Analysis of the co-IP of Rev7 by each subunit of DDK. Cell extracts were incubated with anti-HA antibody, and precipitated proteins were separated by SDS–PAGE. Western blots were probed individually with an anti-HA or anti-Myc antibody to detect tagged proteins in the immunoprecipitate. (A) WT strain YSS13 (lanes 1–5) or dbf4Δ strain RSY1445 (lanes 6–10) with HA-Cdc7 plasmid pCH766 was used. (B) WT strain YSS13 (lanes 1–5) or cdc7Δ strain yLPB163 (lanes 6–10) with HA-Dbf4 plasmid pYQ118 was used.
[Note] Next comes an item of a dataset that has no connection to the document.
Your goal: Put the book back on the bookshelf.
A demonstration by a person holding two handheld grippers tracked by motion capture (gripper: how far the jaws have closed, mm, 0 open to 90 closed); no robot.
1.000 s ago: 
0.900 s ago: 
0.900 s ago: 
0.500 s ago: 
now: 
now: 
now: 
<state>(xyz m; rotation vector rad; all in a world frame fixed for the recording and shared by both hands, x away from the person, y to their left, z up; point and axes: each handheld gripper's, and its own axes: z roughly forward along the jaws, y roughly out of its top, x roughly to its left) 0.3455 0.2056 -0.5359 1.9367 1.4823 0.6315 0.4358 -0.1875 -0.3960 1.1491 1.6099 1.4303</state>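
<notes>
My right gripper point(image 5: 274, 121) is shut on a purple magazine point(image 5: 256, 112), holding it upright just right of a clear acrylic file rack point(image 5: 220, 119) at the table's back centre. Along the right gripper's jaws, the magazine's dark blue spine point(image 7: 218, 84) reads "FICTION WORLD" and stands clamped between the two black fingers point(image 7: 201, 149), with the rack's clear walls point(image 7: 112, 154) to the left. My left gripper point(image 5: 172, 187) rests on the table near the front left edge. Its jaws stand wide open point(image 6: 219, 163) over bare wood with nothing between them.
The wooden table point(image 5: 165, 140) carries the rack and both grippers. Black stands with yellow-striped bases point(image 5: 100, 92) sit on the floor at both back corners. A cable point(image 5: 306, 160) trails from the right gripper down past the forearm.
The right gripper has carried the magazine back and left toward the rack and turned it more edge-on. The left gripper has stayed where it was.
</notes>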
Lanes are labeled the same in A and B. Lane 1, input extract only; lane 2, supernatant of mock IP with no antibody; lane 3, supernatant of IP; lane 4, pellet of mock IP; lane 5, pellet of IP; lane 6, input extract only; lane 7, supernatant of mock IP with no antibody; lane 8, supernatant of IP; lane 9, pellet of mock IP; lane 10, pellet of IP; 20% of the IP was used for SDS–PAGE as compared to 5% of the supernatants or the input extract.

Figure 7

Survival of single- and double-mutant strains following UV irradiation. (A) UV sensitivity of cdc7∆ mcm5-bob1 with pol30-K127,K164R. (B) UV sensitivity of cdc7∆ mcm5-bob1 with pol32Δ. Viability of relevant mutant strains was determined following exposure of log-phase cultures to UV. Error bars represent the standard deviation of the mean value of three independent experiments.